■ Task to complete ■
Write out again, word for word, the lines below from the line that holds "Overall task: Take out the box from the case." through the line that holds "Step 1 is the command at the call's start", omitting pictures.
Data provided START
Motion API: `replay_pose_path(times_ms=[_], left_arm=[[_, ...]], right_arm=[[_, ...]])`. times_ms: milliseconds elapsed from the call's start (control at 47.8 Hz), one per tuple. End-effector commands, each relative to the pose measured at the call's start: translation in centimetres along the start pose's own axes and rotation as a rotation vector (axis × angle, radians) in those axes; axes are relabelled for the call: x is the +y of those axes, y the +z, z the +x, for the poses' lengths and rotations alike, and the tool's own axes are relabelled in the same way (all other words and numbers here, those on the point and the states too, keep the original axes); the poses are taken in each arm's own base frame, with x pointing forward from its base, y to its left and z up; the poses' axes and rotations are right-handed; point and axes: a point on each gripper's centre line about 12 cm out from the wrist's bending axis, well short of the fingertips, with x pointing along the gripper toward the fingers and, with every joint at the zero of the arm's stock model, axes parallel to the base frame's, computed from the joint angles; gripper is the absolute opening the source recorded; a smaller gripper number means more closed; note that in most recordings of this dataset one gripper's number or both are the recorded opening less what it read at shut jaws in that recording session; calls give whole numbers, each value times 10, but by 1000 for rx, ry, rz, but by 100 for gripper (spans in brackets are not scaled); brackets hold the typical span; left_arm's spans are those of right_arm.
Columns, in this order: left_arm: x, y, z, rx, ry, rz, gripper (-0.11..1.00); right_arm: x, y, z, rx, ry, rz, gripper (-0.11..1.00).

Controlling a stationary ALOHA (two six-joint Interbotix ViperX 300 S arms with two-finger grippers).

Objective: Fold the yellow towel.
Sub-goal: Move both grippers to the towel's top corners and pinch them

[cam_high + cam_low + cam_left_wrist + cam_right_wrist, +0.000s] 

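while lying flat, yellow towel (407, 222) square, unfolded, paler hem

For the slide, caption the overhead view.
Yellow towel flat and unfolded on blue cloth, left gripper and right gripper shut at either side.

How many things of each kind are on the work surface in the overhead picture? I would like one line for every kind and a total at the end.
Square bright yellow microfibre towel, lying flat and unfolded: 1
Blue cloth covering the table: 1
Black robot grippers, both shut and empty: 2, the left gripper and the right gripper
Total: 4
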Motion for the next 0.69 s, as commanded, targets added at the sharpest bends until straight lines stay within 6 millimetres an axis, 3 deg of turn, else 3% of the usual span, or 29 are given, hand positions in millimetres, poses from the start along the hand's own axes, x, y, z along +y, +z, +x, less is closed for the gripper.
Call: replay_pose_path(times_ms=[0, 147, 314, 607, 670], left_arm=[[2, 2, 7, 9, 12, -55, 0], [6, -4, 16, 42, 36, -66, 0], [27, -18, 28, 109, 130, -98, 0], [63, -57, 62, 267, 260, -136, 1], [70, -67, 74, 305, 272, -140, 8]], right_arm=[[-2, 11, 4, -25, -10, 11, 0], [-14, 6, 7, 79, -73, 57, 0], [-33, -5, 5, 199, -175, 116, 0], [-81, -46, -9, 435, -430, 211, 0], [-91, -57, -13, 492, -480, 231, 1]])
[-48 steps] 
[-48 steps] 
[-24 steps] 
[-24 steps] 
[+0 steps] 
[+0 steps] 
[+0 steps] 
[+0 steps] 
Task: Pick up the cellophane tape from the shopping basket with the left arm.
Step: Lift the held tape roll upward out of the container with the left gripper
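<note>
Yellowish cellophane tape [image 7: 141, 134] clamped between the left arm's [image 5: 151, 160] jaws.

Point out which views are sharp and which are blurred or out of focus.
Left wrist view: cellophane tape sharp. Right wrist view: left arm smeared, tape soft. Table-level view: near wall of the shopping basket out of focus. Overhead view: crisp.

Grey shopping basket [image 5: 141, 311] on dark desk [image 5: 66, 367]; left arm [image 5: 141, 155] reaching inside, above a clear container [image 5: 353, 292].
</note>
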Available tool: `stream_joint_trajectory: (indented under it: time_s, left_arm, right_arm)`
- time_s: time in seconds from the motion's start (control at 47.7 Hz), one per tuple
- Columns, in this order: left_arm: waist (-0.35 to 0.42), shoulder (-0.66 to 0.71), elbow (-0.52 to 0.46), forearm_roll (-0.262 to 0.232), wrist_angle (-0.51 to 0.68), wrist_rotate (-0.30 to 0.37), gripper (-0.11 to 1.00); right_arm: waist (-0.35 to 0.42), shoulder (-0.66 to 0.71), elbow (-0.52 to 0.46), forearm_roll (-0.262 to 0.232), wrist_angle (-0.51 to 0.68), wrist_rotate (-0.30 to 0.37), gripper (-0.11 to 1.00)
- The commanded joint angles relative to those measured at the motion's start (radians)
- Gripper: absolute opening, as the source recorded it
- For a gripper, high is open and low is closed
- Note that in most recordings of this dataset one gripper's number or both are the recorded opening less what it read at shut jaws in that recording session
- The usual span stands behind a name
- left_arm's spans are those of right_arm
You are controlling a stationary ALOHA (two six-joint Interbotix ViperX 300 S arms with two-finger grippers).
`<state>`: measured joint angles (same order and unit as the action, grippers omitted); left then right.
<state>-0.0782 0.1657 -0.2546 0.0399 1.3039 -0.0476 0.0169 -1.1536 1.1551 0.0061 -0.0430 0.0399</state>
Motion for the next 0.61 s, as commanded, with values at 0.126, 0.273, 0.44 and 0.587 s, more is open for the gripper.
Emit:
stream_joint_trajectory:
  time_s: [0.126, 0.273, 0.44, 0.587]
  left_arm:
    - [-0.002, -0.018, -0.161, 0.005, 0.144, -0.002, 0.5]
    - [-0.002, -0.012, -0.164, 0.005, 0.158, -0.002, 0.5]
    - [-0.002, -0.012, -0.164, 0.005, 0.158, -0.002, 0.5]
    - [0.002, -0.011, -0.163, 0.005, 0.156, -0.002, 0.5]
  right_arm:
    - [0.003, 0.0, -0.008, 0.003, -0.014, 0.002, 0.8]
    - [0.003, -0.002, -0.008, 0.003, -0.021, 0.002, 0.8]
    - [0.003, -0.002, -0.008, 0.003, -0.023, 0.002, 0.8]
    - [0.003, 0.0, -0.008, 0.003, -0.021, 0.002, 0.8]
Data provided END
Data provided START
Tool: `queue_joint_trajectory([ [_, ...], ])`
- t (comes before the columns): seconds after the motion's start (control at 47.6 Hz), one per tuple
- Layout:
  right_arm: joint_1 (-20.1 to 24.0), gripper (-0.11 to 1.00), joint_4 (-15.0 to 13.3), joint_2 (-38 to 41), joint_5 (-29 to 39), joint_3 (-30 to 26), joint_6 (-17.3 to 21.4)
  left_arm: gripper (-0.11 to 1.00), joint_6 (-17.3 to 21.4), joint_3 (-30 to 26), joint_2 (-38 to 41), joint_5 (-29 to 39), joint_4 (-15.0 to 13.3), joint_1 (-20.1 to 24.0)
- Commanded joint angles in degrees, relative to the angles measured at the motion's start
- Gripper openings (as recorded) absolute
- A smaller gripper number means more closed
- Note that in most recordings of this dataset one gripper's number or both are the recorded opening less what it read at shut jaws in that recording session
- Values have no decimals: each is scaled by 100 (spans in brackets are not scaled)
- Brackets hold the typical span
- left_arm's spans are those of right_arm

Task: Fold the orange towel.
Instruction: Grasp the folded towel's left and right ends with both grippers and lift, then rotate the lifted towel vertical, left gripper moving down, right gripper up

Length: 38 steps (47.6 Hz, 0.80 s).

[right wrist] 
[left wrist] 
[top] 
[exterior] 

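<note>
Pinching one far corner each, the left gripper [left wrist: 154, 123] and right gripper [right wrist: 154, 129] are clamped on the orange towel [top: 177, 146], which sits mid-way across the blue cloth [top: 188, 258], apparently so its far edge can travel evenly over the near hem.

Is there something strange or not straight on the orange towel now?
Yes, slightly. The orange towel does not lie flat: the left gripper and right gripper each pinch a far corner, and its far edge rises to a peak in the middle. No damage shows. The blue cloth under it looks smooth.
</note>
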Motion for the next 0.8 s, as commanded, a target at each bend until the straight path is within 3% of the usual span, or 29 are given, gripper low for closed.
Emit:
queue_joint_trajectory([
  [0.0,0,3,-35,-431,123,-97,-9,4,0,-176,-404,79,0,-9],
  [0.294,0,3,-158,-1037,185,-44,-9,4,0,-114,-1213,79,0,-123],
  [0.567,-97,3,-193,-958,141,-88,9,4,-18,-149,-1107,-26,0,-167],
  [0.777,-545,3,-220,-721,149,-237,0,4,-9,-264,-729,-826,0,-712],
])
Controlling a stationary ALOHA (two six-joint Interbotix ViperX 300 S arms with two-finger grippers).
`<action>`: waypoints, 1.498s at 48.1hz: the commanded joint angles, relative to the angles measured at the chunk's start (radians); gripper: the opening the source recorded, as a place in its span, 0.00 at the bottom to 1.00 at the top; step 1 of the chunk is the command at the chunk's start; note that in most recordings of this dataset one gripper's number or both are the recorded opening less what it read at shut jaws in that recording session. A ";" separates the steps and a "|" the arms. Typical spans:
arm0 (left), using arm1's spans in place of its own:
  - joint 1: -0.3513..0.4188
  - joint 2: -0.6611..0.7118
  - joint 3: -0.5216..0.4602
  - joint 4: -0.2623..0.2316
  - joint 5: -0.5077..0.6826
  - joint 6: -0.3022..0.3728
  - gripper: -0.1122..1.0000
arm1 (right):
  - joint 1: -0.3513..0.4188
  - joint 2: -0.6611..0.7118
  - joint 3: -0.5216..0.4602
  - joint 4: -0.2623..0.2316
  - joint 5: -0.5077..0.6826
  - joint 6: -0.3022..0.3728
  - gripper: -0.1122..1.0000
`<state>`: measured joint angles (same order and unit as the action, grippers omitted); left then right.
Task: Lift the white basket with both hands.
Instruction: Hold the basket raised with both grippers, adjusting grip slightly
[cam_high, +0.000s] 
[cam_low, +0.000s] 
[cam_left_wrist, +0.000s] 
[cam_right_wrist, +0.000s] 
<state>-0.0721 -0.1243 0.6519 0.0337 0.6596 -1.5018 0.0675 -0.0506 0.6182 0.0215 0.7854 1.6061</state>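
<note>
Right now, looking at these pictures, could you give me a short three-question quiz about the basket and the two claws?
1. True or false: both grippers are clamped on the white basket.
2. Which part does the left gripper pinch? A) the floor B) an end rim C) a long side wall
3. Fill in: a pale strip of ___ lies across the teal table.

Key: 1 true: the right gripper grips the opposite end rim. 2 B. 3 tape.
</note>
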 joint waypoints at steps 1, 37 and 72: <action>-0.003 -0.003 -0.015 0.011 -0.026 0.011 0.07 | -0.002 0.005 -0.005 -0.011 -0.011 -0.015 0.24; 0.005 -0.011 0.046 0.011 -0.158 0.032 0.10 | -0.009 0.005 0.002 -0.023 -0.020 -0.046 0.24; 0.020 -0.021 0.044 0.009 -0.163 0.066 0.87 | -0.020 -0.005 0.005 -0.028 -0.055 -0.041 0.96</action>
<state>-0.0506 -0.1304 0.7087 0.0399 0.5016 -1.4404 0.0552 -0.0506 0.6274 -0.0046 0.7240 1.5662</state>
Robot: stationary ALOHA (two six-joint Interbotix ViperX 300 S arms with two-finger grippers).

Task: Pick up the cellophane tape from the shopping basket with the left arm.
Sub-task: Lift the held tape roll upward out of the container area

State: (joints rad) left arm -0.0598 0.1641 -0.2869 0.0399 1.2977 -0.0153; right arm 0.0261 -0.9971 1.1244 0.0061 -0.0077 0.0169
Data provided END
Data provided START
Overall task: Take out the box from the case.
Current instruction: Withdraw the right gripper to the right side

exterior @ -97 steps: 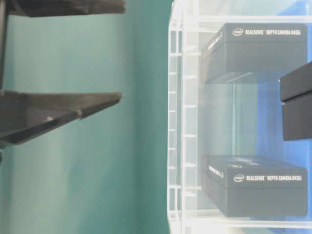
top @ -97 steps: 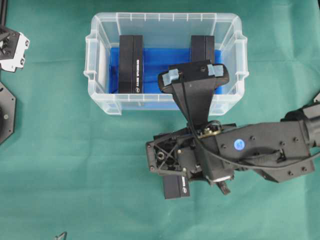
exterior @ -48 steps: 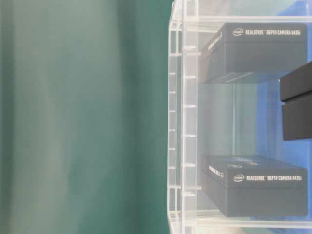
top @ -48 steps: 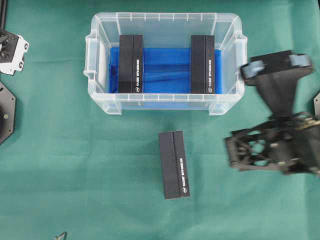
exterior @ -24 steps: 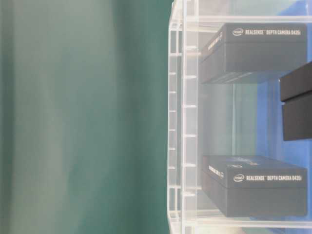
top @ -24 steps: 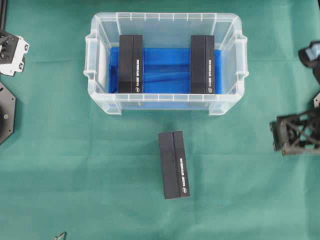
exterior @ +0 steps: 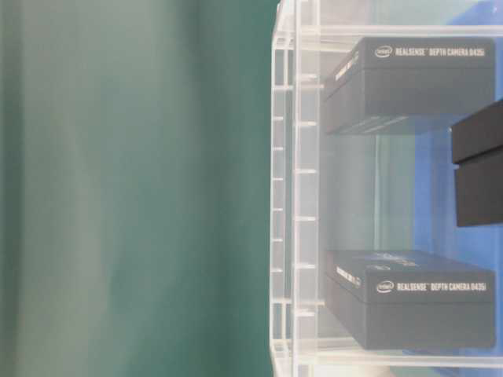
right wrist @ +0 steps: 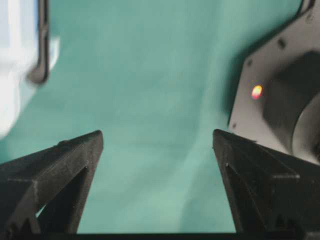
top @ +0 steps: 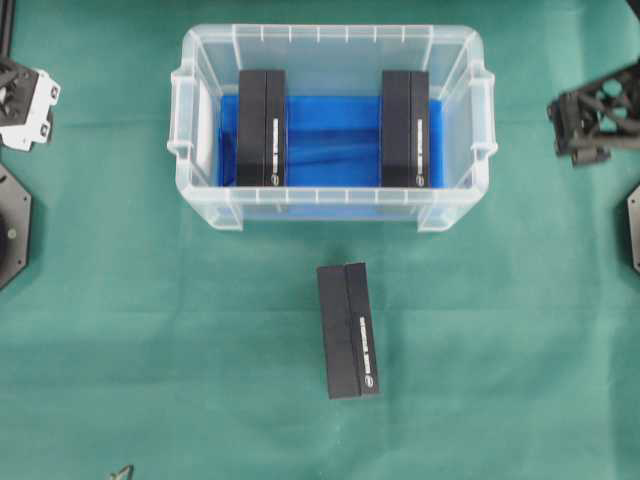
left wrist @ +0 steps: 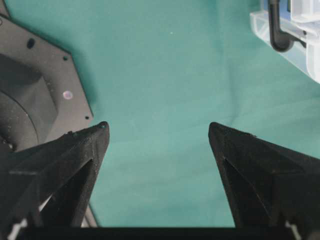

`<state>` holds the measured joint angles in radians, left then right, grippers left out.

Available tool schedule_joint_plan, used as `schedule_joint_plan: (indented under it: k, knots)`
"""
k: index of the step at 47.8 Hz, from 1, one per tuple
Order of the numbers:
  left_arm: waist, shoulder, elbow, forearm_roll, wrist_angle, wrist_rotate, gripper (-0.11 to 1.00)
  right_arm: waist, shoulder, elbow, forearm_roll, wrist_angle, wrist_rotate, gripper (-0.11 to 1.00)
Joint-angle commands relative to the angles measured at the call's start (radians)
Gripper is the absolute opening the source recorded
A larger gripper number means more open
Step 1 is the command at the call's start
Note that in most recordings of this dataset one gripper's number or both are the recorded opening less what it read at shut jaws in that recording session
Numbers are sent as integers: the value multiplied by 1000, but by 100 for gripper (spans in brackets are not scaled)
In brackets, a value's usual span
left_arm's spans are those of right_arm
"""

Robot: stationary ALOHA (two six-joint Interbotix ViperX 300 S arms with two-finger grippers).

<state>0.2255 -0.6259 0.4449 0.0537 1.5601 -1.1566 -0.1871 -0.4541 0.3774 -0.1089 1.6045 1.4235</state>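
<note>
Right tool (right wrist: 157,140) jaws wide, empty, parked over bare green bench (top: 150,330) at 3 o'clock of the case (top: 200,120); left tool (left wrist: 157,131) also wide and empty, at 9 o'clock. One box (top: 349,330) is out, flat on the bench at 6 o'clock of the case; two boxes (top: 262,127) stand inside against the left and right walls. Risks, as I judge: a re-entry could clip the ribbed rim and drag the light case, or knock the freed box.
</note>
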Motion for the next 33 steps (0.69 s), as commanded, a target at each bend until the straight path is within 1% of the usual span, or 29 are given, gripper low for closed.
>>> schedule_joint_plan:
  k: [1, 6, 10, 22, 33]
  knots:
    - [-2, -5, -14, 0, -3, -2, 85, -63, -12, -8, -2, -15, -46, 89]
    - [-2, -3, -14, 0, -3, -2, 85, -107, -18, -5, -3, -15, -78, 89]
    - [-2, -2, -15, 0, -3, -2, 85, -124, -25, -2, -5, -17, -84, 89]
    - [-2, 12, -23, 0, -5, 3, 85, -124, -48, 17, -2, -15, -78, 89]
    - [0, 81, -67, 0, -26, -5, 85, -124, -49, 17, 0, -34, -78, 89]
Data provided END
■ Expected answer ■
Overall task: Take out the box from the case.
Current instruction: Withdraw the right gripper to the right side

exterior @ -97 steps: 
top @ -97 steps: 
exterior @ -48 steps: 
top @ -48 steps: 
exterior @ -24 steps: 
top @ -24 steps: 
exterior @ +0 steps: 
right wrist @ +0 steps: 
top @ +0 steps: 
left wrist @ +0 steps: 

`<state>` holds the measured joint angles in radians, left then right, grippers left out.

Available tool schedule_joint_plan, used as `schedule_joint_plan: (indented under it: k, knots)`
"""
k: index of the step at 47.8 Hz, from 1, one per tuple
Order of the numbers:
  left_arm: waist, shoulder, elbow, forearm_roll, wrist_angle, wrist_rotate, gripper (-0.11 to 1.00)
  right_arm: waist, shoulder, elbow, forearm_roll, wrist_angle, wrist_rotate, gripper (-0.11 to 1.00)
Joint-angle commands relative to the angles measured at the call's start (radians)
Gripper is the absolute opening the source recorded
A larger gripper number means more open
Step 1 is the command at the call's start

The complete answer has now been given.